Homme – C’est vrai que vu comme ça…
Femme – En tout cas, c’est ce qu’on nous apprend dans les facultés de médecine en Roumanie.
Il la regarde comme s’il la découvrait seulement.
Homme – C’est fou, Docteur Ionesco…
Femme – Quoi donc ?
Homme – Ce que vous ressemblez à ma femme. Enfin, ce que vous ressembleriez à ma femme si j’étais marié.
Femme – Et pourtant… je vous assure que moi, je ne viens pas de la planète Mars.
Homme – Non, vous venez de Roumanie. Et… c’est bien vous qui m’avez opéré, n’est-ce pas ?
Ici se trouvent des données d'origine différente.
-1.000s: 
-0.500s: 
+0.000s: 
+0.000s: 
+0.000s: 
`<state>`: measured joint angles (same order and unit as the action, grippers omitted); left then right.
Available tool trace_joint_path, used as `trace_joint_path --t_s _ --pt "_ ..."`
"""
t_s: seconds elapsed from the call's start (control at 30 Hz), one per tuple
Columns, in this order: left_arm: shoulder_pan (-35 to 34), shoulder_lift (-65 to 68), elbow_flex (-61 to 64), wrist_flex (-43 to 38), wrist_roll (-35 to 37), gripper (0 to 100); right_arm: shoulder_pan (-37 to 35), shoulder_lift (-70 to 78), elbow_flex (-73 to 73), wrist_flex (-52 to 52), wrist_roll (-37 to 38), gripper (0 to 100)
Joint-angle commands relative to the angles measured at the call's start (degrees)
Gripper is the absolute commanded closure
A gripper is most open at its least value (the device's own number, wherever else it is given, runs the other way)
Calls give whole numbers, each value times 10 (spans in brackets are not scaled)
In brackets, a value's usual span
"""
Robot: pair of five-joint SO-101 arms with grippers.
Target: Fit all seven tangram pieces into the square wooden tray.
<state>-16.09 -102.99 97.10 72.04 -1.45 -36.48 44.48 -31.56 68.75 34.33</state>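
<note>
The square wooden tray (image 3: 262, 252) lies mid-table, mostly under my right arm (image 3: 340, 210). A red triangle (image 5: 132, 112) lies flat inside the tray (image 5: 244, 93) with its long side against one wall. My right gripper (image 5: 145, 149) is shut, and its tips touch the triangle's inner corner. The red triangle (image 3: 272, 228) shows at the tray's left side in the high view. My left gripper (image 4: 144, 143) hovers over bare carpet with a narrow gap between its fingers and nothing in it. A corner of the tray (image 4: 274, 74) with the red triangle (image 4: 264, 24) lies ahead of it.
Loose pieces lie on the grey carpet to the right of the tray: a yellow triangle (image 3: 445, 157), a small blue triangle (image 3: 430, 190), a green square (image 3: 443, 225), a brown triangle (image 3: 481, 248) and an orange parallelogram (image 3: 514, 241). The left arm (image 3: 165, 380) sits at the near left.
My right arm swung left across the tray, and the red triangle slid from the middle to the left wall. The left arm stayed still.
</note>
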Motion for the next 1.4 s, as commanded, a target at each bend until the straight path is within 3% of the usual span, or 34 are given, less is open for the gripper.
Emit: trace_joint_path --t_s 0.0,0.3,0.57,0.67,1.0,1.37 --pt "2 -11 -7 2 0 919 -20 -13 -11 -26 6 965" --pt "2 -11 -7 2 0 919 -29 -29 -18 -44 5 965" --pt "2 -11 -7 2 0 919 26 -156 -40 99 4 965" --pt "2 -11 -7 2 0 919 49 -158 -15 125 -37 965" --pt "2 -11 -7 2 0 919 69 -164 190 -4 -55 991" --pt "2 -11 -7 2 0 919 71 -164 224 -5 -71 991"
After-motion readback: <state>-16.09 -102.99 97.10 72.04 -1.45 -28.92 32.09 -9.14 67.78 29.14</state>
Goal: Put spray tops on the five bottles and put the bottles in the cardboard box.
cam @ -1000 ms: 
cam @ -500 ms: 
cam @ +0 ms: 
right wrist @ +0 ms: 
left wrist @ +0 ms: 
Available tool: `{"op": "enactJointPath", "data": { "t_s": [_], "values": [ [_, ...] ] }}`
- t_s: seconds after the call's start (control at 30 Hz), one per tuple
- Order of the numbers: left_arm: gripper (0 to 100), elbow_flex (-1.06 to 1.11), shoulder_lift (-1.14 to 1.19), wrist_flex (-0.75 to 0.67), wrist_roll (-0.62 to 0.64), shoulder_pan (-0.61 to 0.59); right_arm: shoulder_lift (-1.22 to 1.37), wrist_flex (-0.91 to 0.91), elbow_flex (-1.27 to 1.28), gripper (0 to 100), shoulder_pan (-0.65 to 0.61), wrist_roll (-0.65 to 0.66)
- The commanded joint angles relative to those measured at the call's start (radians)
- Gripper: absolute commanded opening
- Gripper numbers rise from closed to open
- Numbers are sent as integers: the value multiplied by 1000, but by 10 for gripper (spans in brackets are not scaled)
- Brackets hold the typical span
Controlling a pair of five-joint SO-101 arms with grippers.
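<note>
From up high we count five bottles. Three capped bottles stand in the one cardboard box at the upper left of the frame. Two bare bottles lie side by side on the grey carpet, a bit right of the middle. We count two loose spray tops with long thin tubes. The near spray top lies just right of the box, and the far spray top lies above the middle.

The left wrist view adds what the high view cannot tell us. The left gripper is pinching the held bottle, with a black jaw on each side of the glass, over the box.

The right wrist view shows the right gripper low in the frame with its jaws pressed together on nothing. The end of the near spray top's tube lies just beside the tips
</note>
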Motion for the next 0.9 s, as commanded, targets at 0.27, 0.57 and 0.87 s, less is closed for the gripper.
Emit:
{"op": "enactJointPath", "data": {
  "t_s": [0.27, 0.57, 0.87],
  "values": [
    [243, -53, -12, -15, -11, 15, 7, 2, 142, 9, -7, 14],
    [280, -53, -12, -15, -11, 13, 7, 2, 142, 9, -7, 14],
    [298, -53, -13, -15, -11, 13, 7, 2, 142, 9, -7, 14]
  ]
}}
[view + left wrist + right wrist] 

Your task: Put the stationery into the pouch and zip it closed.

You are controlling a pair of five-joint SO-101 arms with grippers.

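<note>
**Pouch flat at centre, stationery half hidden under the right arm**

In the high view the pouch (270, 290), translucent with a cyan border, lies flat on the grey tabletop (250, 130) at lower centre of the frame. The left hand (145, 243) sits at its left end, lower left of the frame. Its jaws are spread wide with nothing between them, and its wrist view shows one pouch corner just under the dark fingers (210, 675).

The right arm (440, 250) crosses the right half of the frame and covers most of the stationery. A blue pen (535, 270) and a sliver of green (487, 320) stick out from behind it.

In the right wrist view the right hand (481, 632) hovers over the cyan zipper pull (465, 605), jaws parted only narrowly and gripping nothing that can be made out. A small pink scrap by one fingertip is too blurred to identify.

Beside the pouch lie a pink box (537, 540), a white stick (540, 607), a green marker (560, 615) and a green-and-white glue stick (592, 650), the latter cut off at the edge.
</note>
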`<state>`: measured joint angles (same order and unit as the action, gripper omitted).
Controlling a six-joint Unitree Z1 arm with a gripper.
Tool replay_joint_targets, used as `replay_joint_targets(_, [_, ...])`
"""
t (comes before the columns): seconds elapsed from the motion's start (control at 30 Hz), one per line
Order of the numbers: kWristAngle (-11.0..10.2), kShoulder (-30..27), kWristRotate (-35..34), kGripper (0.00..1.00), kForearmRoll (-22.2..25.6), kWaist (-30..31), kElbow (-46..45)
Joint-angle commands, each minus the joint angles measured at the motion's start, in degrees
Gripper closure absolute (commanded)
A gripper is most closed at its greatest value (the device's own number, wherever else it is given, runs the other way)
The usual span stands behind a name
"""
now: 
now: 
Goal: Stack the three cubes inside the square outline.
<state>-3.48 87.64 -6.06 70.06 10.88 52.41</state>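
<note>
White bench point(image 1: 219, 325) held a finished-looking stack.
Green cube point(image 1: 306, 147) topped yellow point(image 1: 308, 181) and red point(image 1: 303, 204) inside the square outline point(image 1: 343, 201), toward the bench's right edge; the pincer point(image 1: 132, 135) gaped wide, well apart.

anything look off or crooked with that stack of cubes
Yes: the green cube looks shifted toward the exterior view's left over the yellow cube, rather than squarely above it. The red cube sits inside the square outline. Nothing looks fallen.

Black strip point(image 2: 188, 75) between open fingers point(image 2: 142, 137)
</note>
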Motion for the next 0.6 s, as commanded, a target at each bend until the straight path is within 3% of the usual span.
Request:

Femme – Malheureusement pour vous… J’imagine qu’un médecin venu d’un autre endroit de la galaxie aurait pu vous sauver.
Homme – Vous croyez…?
Femme – À ce qu’on dit, ces gens là sont beaucoup plus évolués que nous. En tout cas, on peut raisonnablement supposer que leurs médecins sont mieux formés que de simples internes ayant fait leurs études à Bucarest…
Homme – Oui, enfin…
Femme – Vous avez raison… À ce niveau-là de supputation, je me demande si on peut encore parler de suppositions raisonnables, n’est-ce pas ? Je vais vous laisser vous reposer… Je repasserai un peu plus tard…
Homme – Je peux vous demander encore un service ?
Femme – Tant que ce n’est pas de vous sauver la vie…
Homme – Si vous croisez ma femme, dites-lui que je ne suis pas marié.
Femme – Je n’y manquerai pas.
Homme – Merci.
Elle s’apprête à partir mais se retourne une dernière fois vers lui.
Femme – Je peux vous demander quelque chose, moi aussi ?
Homme – Tant que ce n’est pas comment je m’appelle.
Femme – Vous pourriez m’appeler encore une fois Docteur ?
Homme – Merci Docteur Ionesco. Au revoir Docteur.